A general diagram of $\mu P_{\text{abs}}$ showing its input and output pins is given in figure 1.1.

Figure 1.2 demonstrates the behavior of $\mu P_{\text{abs}}$ using a GCL-like (Guarded Command Language) pseudo-code (See [NN92] for the description of GCL). In this code, $\text{ir}$, $\text{pc}$ and $\text{acc}$ denote 8-bit instruction register, program counter and accumulator respectively. $\text{imem}[\alpha]$ is the 8-bit value stored in “$\alpha + 1$”th location of the program memory where $\alpha$ is 8-bit address value. $\text{reg}[^\beta]$ denotes “$\beta + 1$”th register where $\beta$ is 5-bit register address.
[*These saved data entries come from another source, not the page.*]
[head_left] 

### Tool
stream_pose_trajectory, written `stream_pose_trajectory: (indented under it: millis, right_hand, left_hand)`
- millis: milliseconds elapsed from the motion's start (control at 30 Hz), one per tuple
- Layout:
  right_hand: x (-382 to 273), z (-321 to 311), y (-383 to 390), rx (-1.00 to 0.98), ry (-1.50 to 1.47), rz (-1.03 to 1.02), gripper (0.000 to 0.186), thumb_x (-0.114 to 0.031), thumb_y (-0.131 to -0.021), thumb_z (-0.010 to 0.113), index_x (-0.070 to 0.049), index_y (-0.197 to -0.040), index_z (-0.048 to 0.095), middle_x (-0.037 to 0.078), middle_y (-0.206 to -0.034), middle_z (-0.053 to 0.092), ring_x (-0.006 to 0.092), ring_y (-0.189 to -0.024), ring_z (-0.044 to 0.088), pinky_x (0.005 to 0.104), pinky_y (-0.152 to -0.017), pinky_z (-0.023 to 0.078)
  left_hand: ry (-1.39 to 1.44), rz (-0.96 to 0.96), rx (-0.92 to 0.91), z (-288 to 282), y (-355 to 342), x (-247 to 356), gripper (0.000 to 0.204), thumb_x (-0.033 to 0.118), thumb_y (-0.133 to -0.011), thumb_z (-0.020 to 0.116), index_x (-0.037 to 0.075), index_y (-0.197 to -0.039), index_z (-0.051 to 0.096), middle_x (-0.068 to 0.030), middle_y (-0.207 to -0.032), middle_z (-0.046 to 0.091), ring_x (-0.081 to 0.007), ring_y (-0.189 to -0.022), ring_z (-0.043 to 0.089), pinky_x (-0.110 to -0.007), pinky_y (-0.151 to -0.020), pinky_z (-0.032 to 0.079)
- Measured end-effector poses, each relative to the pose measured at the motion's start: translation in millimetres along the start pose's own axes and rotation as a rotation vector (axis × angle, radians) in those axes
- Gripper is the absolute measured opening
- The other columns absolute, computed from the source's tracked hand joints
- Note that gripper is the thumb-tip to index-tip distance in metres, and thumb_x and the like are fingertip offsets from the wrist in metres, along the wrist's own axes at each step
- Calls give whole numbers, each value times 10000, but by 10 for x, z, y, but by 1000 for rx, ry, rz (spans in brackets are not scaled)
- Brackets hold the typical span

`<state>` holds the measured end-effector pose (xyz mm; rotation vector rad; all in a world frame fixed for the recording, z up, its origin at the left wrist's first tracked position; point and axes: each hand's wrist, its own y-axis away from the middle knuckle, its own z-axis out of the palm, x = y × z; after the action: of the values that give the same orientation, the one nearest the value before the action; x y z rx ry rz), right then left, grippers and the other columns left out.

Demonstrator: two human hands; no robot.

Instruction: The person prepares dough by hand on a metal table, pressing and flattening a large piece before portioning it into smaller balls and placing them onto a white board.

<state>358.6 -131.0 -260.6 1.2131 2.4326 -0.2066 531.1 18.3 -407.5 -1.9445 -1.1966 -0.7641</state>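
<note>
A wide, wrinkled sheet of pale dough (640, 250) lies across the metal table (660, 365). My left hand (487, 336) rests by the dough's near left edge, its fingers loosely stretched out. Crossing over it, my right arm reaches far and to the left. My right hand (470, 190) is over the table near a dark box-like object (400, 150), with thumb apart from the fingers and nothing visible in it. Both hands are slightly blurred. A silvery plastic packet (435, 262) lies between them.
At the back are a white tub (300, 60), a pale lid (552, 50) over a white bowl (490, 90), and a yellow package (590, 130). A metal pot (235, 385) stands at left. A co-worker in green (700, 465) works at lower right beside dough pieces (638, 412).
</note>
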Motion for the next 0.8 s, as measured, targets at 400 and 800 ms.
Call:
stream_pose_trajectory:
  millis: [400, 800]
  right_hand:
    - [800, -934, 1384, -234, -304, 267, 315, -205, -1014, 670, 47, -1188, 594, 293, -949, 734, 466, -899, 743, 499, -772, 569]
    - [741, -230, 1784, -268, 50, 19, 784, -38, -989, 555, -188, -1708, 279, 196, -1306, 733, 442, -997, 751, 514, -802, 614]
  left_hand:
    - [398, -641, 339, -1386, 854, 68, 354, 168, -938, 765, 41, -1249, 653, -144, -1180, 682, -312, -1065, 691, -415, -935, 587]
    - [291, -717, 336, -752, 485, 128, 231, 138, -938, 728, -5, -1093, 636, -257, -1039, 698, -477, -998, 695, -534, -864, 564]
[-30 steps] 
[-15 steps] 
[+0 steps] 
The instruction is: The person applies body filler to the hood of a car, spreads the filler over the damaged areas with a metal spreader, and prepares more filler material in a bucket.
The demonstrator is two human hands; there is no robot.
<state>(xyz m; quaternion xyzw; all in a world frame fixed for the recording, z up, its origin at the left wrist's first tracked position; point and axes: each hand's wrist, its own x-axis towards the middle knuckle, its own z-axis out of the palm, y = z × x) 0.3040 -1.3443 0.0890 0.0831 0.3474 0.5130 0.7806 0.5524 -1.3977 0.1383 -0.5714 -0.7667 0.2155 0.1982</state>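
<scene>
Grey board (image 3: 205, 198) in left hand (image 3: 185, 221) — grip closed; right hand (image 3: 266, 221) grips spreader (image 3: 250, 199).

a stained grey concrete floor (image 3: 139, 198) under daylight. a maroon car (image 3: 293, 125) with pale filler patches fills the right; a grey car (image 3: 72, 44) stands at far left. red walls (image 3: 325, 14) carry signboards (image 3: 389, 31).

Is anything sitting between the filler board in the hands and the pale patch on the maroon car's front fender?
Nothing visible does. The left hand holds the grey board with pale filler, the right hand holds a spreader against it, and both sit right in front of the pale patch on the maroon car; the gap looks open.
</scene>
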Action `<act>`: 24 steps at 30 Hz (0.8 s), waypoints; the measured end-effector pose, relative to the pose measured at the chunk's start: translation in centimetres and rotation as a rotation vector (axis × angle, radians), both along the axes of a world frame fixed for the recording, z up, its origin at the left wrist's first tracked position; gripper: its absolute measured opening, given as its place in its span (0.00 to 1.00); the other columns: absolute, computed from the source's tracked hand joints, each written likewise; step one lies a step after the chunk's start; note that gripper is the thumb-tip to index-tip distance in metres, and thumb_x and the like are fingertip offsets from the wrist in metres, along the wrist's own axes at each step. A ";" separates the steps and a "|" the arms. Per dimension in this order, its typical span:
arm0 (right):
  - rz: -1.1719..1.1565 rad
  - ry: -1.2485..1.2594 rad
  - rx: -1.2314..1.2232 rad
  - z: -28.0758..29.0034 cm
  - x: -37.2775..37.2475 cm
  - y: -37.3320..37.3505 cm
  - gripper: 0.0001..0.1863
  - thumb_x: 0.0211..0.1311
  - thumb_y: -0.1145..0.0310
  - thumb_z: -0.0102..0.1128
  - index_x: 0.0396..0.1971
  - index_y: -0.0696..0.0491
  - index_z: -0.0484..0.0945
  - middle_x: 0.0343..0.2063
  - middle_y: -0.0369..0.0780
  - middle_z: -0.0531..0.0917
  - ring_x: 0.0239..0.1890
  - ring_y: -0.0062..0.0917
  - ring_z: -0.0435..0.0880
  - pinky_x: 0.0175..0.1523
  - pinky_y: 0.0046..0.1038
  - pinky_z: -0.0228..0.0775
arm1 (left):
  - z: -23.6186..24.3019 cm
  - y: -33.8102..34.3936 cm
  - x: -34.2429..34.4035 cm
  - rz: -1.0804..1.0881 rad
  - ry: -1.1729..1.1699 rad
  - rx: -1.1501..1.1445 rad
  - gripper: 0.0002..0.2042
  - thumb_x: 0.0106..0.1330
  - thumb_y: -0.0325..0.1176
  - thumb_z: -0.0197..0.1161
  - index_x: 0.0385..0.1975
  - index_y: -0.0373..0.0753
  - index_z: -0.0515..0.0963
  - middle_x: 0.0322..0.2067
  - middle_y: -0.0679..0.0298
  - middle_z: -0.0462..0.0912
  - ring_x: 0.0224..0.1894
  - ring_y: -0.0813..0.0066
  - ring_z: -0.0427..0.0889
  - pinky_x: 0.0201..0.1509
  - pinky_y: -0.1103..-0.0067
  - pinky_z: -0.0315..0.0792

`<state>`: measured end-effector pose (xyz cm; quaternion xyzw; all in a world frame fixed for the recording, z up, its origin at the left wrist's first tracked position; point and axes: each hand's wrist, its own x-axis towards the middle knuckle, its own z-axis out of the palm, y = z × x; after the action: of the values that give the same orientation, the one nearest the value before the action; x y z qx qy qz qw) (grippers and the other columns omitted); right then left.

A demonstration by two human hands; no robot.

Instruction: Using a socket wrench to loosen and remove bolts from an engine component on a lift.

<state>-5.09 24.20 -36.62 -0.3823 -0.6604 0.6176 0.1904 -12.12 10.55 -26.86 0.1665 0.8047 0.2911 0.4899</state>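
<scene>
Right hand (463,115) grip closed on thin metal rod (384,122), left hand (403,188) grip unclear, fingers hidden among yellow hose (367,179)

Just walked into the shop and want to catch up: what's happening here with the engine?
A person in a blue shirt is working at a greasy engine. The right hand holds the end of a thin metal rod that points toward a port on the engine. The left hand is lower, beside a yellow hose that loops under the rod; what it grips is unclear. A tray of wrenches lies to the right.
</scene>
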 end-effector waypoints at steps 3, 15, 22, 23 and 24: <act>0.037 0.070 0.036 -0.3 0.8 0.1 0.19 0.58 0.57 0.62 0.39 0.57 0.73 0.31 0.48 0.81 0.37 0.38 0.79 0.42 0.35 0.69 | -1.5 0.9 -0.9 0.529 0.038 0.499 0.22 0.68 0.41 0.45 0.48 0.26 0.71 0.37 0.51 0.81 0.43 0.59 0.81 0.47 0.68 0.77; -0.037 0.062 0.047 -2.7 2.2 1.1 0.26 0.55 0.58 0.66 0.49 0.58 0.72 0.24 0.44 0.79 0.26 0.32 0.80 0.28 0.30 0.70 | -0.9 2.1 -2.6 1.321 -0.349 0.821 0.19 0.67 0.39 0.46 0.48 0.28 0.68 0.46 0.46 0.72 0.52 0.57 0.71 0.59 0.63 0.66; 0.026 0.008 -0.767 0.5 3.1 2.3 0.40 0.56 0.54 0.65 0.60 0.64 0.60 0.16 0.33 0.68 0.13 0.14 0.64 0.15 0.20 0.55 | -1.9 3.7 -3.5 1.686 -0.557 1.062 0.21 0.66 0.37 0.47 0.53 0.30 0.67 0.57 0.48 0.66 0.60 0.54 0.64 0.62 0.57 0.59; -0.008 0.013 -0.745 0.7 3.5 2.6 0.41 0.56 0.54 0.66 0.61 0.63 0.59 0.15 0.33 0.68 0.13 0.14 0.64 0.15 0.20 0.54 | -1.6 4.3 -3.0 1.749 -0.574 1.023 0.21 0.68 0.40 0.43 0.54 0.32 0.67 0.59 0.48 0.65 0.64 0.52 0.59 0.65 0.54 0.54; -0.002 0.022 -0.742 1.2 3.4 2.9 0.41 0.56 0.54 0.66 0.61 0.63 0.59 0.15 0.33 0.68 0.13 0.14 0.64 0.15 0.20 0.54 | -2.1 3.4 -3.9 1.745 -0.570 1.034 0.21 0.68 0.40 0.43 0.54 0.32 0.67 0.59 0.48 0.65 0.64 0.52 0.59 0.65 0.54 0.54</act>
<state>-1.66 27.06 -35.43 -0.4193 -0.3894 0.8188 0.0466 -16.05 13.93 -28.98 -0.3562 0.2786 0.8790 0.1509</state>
Please note that $\text{acc}$ is a special register and physically same with $\text{reg}[0]$. $\text{ir}$ consists of two parts such that $\text{ir.o}$ holds the most significant 3 bits as opcode and $\text{ir.a}$ holds the least significant 5 bits as an operand such as register address, memory address or immediate depending on the corresponding opcode. $\text{ir.a.s}$, however represents the most significant bit of $\text{ir.a}$ as the sign bit.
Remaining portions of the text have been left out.